New child welfare agency is needed, but don’t stop there

The timing was unrelated, but there was poignancy in the fact that Gov. Jay Inslee’s executive order to move toward breaking up the gargantuan Department of Social and Health Services and create a new child welfare agency, came just a week after the latest verdict against DSHS: $8 million for two Whatcom County girls placed in foster care with an accused child molester.

Simply put, DSHS is too big to ably perform all the tasks assigned it. In a state that has long marginalized children, and is paying a $100,000 daily fine for neglecting their education, the DSHS Children’s Administration division generates lurid headlines and huge settlements and verdicts.

Prior efforts to break up DSHS have floundered in the face of institutional inertia and legislative permanency. Yet Inslee may have lined up enough support to overcome that. The case could not be clearer than his order’s opening: “Creating a separate children and families department has the potential to promote greater accountability, heighten the visibility of children’s issues, and reduce barriers to improving service and outcomes for children and families. …”

In our aging society, I have long advocated for carving aging and disability services out of DSHS for reasons similar to those Inslee cites in his order. However, I think removing children’s services may have the same effect — by putting a greater focus upon what’s left at DSHS.

I would augment what Inslee is aiming for by also creating an office similar to one existing in Massachusetts: The Office of the Child Advocate. In Massachusetts, this independent office keeps an eye on the state’s Department of Children and Families and acts as an ombudsman for its wards. Connecticut has a similar office, which doesn’t administer programs, but, rather, monitors and evaluates public and private agencies charged with protecting kids, and reviews state policies and procedures to safeguard kids’ rights.
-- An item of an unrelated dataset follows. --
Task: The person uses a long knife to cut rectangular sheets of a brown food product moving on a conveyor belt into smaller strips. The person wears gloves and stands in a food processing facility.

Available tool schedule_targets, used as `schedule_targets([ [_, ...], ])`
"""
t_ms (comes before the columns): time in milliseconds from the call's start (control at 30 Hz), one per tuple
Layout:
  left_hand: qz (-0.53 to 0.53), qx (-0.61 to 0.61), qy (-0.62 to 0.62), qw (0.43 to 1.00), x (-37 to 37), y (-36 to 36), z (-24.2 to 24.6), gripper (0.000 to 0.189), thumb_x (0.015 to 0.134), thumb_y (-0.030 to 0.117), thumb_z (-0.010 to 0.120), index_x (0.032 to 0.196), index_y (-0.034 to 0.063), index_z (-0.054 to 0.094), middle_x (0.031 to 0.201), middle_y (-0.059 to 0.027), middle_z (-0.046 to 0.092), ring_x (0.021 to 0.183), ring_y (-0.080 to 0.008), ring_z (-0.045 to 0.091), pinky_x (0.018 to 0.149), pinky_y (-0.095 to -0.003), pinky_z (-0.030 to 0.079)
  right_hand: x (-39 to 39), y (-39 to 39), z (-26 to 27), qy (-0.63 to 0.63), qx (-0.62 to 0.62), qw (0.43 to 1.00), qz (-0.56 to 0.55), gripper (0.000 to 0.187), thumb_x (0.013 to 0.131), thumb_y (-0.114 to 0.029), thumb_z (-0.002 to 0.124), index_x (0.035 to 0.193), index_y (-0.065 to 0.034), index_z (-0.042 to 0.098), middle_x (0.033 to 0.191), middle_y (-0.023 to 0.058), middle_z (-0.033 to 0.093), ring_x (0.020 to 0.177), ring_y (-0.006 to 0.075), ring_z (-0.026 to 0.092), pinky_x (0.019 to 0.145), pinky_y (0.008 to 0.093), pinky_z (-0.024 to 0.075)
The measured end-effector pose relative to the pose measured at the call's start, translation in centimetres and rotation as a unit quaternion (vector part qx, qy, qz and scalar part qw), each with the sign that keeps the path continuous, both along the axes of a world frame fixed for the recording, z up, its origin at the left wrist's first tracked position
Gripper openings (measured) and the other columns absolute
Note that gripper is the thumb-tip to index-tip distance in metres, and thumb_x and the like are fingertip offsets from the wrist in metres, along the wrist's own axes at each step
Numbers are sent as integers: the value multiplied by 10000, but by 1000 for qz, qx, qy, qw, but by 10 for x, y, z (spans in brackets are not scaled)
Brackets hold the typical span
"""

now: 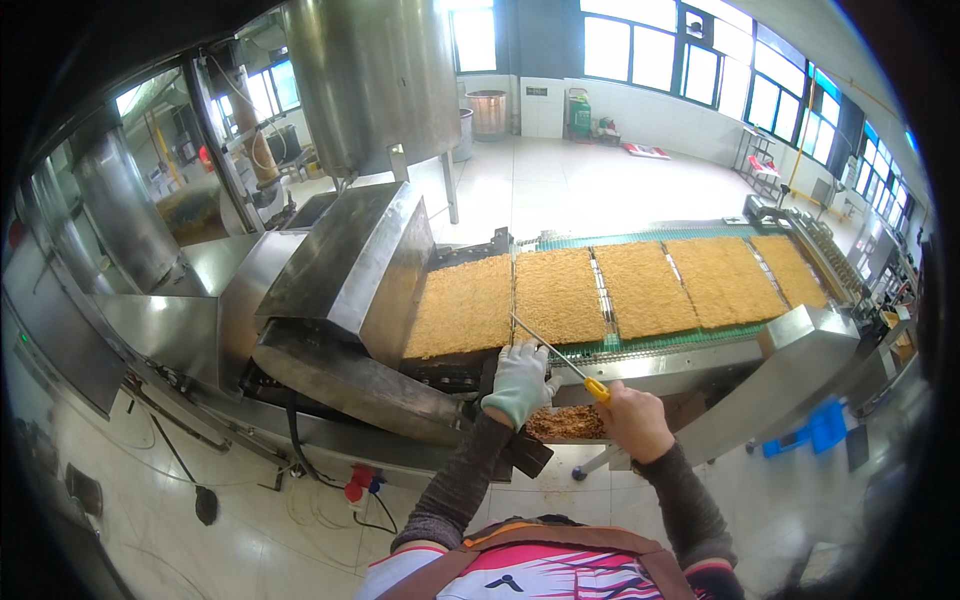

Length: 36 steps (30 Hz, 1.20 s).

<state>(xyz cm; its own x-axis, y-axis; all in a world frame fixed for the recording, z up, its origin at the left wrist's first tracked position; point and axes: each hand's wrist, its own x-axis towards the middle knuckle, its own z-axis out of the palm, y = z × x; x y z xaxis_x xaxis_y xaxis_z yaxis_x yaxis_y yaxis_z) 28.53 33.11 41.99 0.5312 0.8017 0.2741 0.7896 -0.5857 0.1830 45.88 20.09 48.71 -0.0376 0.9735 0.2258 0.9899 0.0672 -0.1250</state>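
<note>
In my right hand, which is bare, is the yellow handle of a long thin metal tool, possibly a screwdriver. Its shaft slants up and left, with the tip at the gap between two golden-brown grain slabs. My left hand wears a white and pale green glove. It rests at the conveyor's near edge, fingertips by the front of the gap and thumb apart; its palm side is hidden. The left slab comes out from under a steel hood. Right of the gap, another slab lies on the green conveyor belt.
More slabs continue rightward along the belt. Loose brown crumbs fill a tray below my hands. A steel housing slopes at the right. A large steel tank stands behind the hood. Red and blue plugs with cables are low at the left.
</note>
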Motion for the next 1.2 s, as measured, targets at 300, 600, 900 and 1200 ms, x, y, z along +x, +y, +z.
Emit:
schedule_targets([
  [300, -63, -7, -23, 998, -20, -47, 24, 646, 882, 456, 605, 1299, -29, 513, 1382, -234, 468, 1314, -418, 400, 1112, -483, 286, -10, 13, 7, -19, -14, 1000, 19, 276, 874, -279, 639, 812, -28, 542, 642, 134, 644, 602, 304, 662, 543, 400, 512],
  [600, -165, -82, -176, 967, -35, -82, 4, 553, 868, 332, 676, 1275, -15, 536, 1360, -231, 481, 1300, -399, 420, 1080, -457, 352, -8, 17, 8, 6, -18, 1000, -3, 266, 877, -262, 628, 831, -13, 547, 656, 158, 645, 623, 334, 658, 578, 424, 516],
  [900, -222, -119, -233, 939, -25, -96, -16, 487, 846, 246, 694, 1245, 3, 556, 1287, -203, 527, 1192, -372, 500, 1005, -431, 425, -24, 37, -4, 7, -26, 999, 43, 265, 892, -261, 615, 846, -10, 547, 654, 141, 651, 620, 310, 673, 543, 411, 522],
  [1200, -262, -200, -159, 931, -25, -118, -4, 497, 891, 310, 638, 1247, -26, 549, 1273, -209, 551, 1182, -364, 522, 1018, -420, 419, -28, 66, -8, 1, -22, 999, 33, 273, 878, -267, 626, 840, -6, 558, 692, 150, 663, 651, 318, 675, 599, 424, 527],
])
For all of its progressive reputation, and shiny branding of programs like Apple Health for Kids, Washington has long treated kids with special needs or disabilities like rotten apples:

The Kaiser Family Foundation found Washington ranked 29th in physician Medicaid rates in 2012 — trailing states like Mississippi and South Carolina. Washington pediatricians are especially unlikely to participate fully in Medicaid.

Medicaid rates for kids are so bad at enlisting dentist participation (even Alabama pays more) that children’s advocates have agitated for a new category of professionals who could do cheap dental work.

This past session a bipartisan bill to make Washington the 21st state to require that health insurance cover children’s hearing aids, and even hearing exams, was killed without a hearing (no pun intended) — keeping Washington far behind enlightened states like Arkansas in this regard.

These health inequities exacerbate the need for later, more-costly, child welfare intervention.

Gov. Inslee has a big legacy opportunity. The unconstitutional underfunding of K-12 education long-preceded his administration, yet can end under his watch. And if that were coupled with the long-overdue reform of our stagnant child welfare bureaucracy, the “state of the state” for our children will have improved markedly.

Olympia attorney Brendan Williams is a former state representative and advocate for those with disabilities.